(Records from a data collection)
☆ ☆ ☆ ☆ ☆ ☆ ☆
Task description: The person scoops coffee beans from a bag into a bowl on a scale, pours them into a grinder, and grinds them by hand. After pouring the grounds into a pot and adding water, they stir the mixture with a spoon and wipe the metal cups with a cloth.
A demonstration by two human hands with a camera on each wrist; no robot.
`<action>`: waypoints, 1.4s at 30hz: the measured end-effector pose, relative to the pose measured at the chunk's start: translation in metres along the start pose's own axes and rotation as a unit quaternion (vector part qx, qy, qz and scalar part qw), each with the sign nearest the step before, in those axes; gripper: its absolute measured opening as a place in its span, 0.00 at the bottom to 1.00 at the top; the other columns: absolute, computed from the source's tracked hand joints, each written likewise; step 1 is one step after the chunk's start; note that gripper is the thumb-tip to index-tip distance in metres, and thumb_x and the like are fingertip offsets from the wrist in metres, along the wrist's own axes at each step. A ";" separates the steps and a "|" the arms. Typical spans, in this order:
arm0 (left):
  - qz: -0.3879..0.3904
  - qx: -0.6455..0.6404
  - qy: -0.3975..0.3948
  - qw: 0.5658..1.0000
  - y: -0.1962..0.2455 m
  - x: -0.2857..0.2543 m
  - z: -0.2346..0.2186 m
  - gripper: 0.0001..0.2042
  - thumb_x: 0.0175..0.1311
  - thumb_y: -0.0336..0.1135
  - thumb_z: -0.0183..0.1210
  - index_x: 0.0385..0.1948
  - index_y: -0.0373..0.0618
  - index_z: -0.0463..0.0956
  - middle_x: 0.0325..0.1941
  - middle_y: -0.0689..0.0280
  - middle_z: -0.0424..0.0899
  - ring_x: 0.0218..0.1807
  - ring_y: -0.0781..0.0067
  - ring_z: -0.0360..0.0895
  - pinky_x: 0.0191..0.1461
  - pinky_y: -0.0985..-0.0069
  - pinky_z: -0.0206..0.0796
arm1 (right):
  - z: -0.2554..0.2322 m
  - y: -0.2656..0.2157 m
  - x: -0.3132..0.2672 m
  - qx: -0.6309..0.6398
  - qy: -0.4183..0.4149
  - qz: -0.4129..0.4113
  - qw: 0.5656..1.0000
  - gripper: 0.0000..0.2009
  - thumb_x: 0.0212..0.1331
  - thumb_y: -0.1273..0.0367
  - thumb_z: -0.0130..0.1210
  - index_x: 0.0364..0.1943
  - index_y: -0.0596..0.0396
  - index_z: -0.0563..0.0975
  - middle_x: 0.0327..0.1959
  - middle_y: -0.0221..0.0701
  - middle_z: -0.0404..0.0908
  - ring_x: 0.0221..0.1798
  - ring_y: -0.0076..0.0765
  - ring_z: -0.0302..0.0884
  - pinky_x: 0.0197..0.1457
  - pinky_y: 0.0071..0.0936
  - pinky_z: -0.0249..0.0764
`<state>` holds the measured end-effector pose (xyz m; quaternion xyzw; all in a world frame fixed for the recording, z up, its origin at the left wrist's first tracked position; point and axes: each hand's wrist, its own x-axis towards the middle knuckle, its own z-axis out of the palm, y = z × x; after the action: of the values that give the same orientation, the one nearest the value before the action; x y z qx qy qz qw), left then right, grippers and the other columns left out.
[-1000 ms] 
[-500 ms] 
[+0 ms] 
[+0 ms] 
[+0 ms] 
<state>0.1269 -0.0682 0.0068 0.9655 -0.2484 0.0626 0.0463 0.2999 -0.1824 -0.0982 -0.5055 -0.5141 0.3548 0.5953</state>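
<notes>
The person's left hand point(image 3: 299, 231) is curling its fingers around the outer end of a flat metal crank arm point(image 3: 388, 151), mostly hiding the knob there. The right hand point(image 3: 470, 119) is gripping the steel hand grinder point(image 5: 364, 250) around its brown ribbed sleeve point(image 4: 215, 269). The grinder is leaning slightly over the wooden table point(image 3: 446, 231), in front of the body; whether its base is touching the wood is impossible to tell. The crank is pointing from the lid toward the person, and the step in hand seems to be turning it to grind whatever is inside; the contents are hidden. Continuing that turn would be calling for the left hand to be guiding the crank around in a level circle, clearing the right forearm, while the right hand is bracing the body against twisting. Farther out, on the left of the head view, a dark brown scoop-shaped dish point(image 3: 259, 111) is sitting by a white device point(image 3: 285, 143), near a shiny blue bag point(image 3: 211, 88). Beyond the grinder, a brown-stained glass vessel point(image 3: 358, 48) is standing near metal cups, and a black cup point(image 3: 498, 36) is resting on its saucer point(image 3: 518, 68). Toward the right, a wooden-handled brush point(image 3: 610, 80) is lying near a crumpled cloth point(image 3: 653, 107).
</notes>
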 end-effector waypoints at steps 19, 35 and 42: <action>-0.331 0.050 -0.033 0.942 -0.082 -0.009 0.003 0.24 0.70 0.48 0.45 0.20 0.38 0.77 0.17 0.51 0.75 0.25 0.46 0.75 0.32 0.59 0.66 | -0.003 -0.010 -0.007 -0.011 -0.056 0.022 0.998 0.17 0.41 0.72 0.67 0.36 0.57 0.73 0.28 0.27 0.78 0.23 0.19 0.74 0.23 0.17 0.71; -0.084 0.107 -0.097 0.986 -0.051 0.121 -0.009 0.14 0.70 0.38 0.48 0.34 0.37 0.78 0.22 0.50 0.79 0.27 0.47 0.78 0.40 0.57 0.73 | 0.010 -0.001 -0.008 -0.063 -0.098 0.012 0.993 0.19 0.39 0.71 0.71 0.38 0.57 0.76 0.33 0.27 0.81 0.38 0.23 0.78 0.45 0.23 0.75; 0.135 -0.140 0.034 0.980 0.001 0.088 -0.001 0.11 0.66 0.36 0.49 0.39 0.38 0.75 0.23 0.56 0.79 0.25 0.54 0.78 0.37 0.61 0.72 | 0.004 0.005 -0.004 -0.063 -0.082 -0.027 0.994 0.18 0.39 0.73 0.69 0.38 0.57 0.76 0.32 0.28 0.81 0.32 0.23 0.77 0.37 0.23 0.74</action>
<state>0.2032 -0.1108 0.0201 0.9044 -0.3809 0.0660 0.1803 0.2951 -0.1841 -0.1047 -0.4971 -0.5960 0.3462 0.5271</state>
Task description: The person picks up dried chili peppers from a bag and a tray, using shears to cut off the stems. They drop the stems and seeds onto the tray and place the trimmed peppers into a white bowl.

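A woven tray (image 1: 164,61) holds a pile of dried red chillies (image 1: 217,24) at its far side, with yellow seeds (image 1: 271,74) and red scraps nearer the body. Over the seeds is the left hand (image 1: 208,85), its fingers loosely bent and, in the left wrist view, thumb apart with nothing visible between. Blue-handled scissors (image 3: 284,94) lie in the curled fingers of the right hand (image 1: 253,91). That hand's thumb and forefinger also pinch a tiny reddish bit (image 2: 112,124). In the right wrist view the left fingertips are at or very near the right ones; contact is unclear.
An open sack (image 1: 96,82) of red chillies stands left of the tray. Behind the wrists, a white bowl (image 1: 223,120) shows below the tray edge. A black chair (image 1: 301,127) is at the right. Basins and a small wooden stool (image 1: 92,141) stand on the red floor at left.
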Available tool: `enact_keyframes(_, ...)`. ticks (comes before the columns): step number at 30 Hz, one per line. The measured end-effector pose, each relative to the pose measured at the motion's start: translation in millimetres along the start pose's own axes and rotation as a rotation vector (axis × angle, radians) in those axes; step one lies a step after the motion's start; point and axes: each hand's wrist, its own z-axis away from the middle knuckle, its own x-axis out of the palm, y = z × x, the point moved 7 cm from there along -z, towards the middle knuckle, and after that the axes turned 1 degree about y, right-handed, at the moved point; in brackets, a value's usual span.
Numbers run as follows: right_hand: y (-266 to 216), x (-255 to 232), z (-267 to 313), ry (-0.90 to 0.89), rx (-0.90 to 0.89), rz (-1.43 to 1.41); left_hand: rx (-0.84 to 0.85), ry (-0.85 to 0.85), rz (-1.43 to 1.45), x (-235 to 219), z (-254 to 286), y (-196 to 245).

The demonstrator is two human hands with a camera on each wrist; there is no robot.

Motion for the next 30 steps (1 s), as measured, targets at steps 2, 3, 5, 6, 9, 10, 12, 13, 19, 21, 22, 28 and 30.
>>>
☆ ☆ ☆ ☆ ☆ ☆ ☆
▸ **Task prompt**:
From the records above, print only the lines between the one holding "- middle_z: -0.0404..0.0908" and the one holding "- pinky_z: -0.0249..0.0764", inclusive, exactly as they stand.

▸ **Solution below**:
  - middle_z: -0.0404..0.0908
  - ring_x: 0.0221..0.1798
  - ring_y: -0.0076..0.0765
  - ring_z: -0.0302..0.0884
  - pinky_x: 0.0197..0.1457
  - pinky_y: 0.0071..0.0936
  - pinky_z: -0.0249..0.0764

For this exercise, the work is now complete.